Ужасный! — Капнет и вслушается,

Все ли он один на свете,

Мнет ветку в окне, как кружевце,

Или есть свидетель.

Перебой конструкций, один ряд: «капнет и вслушается», «мнет ветку» и т. д. и другой ряд: «все ли один на свете, или «есть свидетель».

Или:

…там, где кривят и коверкают,

Где лжет и кадит, ухмыляясь, комфорт,

И трутнями трутся и ползают…

Здесь вторая строчка разламывает конструкцию: кривят, коверкают, трутся и ползают. Напряжение мира столь велико — что целая фраза вбирается в одно слово, — и оно так вырывается, как восклицание из потрясенной души. Когда мы кричим «пожар!», мы не думаем о том, что в предложении должно быть по крайней мере два термина. Это — словесный жест, эмоциональная реакция на события.

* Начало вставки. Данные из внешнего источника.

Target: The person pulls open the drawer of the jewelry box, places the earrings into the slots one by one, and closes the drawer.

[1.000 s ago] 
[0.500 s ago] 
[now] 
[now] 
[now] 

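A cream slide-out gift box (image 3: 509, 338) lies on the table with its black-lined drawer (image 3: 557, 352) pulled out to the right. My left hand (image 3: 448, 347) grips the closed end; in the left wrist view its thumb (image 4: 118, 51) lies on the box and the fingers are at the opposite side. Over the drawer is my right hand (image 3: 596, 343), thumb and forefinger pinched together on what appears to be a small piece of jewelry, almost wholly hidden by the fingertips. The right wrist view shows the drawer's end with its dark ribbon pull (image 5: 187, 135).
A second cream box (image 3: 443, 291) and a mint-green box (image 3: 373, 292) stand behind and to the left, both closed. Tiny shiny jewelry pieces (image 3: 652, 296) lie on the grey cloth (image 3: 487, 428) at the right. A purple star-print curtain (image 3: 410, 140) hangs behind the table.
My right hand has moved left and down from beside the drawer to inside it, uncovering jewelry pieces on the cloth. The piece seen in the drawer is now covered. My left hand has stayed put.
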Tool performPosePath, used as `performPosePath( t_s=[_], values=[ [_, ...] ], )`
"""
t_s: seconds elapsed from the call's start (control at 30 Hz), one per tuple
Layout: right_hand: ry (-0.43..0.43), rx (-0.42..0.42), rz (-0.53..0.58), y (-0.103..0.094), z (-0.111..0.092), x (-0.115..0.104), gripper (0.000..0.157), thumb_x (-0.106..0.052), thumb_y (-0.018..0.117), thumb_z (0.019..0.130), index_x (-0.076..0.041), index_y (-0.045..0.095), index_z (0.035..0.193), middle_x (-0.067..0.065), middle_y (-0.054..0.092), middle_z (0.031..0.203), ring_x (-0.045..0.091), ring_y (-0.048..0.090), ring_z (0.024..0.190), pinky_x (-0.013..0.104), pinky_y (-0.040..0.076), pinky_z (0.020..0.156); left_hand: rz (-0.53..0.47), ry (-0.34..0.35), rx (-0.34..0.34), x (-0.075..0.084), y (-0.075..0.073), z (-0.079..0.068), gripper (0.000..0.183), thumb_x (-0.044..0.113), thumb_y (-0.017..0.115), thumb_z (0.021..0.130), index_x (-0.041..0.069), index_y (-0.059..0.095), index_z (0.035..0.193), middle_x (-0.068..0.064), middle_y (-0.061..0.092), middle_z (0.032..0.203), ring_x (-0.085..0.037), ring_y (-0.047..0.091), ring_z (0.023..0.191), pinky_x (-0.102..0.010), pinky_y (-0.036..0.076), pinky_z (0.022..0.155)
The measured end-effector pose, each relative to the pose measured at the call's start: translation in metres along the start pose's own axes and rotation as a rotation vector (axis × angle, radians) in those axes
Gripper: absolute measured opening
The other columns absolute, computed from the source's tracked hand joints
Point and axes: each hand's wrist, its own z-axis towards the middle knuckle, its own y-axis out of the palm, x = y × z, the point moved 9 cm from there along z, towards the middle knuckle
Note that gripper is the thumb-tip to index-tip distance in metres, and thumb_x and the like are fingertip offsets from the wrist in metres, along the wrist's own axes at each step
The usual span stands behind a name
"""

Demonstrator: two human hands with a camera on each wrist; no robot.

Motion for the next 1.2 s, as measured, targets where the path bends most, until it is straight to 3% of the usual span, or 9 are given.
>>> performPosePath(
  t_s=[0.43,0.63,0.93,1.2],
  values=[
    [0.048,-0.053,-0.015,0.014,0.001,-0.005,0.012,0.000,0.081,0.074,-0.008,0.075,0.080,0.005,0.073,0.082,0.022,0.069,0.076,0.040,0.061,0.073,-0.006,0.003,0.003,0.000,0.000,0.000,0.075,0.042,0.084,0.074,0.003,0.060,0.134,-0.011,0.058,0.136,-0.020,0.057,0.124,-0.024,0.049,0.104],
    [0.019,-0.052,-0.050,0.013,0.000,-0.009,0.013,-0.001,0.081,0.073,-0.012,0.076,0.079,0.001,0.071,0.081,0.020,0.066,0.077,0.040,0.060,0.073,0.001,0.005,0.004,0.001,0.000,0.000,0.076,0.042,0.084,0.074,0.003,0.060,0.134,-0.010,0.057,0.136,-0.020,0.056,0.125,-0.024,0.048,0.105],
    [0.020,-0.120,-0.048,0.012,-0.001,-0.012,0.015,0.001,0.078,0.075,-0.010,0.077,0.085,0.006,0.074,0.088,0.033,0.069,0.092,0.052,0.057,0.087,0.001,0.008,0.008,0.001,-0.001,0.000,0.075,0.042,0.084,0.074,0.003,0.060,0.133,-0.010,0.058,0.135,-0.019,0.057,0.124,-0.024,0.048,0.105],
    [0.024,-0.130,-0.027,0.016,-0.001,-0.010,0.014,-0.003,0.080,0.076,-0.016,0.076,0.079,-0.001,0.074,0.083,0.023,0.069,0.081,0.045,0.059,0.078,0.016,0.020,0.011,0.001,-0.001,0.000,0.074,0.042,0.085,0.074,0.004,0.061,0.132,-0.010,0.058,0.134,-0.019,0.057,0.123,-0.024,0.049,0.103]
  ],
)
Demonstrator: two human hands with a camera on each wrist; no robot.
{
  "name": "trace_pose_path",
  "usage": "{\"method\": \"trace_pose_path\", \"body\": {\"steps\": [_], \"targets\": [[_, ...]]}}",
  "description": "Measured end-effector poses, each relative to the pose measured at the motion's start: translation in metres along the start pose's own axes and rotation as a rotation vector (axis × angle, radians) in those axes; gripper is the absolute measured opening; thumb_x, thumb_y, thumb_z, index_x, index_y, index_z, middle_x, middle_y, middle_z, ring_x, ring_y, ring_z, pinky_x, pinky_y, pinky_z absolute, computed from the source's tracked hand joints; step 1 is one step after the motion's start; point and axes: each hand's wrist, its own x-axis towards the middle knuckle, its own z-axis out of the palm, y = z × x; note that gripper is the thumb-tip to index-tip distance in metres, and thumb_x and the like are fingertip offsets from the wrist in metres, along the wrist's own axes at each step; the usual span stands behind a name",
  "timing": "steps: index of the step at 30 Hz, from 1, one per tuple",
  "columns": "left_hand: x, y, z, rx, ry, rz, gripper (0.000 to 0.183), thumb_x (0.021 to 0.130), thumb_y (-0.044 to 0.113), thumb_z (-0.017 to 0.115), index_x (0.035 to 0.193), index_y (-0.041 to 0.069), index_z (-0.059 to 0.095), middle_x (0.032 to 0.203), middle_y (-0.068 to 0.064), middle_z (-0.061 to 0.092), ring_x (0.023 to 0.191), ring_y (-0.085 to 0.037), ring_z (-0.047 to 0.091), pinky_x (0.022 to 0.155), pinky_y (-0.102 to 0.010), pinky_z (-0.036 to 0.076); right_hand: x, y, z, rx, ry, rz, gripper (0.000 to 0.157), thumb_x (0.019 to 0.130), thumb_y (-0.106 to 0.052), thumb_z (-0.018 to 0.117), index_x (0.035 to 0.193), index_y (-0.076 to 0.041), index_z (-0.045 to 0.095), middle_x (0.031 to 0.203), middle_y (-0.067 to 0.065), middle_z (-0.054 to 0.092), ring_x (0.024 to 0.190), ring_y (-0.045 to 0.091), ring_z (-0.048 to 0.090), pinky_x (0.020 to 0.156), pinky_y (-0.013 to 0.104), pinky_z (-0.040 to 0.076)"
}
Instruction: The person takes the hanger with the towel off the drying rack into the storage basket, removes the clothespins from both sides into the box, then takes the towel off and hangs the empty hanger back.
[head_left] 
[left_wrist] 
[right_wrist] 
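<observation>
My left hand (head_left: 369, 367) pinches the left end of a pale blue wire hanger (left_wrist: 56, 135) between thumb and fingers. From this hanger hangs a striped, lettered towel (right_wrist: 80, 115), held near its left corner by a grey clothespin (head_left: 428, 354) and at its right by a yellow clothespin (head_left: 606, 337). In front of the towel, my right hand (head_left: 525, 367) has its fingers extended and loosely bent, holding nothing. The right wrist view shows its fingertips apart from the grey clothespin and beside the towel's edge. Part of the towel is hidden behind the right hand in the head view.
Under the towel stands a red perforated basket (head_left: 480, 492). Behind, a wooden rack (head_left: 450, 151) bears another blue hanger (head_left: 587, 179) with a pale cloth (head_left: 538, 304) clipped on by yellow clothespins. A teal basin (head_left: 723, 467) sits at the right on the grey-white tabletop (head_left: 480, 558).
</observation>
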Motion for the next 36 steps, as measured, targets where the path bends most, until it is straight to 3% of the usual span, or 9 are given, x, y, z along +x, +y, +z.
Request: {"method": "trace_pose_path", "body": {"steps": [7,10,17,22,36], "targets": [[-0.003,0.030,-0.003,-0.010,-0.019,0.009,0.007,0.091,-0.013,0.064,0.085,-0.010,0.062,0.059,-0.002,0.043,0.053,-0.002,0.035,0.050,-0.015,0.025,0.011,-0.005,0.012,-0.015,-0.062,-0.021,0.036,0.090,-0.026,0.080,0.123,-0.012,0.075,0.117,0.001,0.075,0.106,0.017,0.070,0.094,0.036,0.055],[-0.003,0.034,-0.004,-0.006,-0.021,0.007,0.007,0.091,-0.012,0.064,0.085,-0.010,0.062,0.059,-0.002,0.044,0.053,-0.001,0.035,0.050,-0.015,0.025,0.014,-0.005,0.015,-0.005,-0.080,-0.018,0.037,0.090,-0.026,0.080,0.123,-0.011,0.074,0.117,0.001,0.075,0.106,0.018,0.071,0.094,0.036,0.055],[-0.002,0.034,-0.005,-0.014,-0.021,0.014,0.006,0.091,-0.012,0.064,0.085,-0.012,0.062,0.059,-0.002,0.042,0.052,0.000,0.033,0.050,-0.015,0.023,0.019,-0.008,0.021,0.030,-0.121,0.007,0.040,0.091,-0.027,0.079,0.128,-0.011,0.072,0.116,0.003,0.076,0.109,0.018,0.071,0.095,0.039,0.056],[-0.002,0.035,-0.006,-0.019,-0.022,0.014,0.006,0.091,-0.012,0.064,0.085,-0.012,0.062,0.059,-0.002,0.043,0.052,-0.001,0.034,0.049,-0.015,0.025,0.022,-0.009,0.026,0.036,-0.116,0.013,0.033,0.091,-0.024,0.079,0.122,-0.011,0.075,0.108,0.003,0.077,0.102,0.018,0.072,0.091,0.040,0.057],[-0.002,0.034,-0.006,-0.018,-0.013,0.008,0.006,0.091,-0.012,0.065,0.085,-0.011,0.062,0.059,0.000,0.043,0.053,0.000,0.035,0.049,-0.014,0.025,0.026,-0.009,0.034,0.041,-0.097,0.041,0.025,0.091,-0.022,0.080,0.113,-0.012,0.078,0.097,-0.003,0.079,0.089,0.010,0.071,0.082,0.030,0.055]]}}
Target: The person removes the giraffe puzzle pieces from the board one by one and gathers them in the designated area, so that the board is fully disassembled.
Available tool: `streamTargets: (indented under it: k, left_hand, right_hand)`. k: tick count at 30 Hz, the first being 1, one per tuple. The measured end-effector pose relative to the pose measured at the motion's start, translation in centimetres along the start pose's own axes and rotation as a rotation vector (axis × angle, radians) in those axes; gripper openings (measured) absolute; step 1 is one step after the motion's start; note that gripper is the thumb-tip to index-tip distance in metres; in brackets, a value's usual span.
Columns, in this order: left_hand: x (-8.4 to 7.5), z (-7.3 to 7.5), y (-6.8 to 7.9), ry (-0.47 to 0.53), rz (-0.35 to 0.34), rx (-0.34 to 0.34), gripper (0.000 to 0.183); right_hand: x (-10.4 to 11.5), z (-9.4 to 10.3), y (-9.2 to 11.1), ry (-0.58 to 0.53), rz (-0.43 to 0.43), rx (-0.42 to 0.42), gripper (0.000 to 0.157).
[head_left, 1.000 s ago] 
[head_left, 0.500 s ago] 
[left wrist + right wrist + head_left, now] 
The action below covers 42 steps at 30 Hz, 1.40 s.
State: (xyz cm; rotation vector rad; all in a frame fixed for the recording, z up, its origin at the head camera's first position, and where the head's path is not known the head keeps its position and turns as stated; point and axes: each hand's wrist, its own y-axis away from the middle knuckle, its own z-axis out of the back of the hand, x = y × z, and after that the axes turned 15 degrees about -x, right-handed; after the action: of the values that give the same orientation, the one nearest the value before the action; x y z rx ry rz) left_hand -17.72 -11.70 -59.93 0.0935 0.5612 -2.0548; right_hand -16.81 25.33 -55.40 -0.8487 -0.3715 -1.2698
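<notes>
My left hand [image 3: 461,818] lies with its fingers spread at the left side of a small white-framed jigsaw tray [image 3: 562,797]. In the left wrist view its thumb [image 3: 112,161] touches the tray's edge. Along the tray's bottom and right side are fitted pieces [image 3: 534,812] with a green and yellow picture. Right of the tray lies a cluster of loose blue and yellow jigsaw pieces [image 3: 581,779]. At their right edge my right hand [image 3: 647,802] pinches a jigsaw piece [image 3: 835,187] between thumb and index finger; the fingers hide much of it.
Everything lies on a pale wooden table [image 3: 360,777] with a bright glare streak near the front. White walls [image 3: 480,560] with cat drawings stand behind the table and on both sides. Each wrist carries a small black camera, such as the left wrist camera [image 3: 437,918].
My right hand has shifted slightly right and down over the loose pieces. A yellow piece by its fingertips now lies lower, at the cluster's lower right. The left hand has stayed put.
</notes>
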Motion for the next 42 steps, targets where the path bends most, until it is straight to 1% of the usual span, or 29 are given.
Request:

У Пастернака на все слова — жесты, возникшие из междометий.

Вот «гроза»:

— Ночь в полдень, ливень — гребень ей!

На щебне, взмок — возьми!

И — целыми деревьями

В глаза, в виски, в жасмин!

Осанна тьме Египетской!

Хохочут, сшиблись, — ниц!

Это не «описание» грозы, это — сама гроза. Логический аппарат фразы доведен до минимума; изобилуют эллипсы, сокращенные формы, тире. Все многообразие мира у Пастернака охвачено одним жизненным порывом — все несется одним потоком. Где грань между «внутренним» и «внешним», между душой и «намокшей сиреневой ветвью»?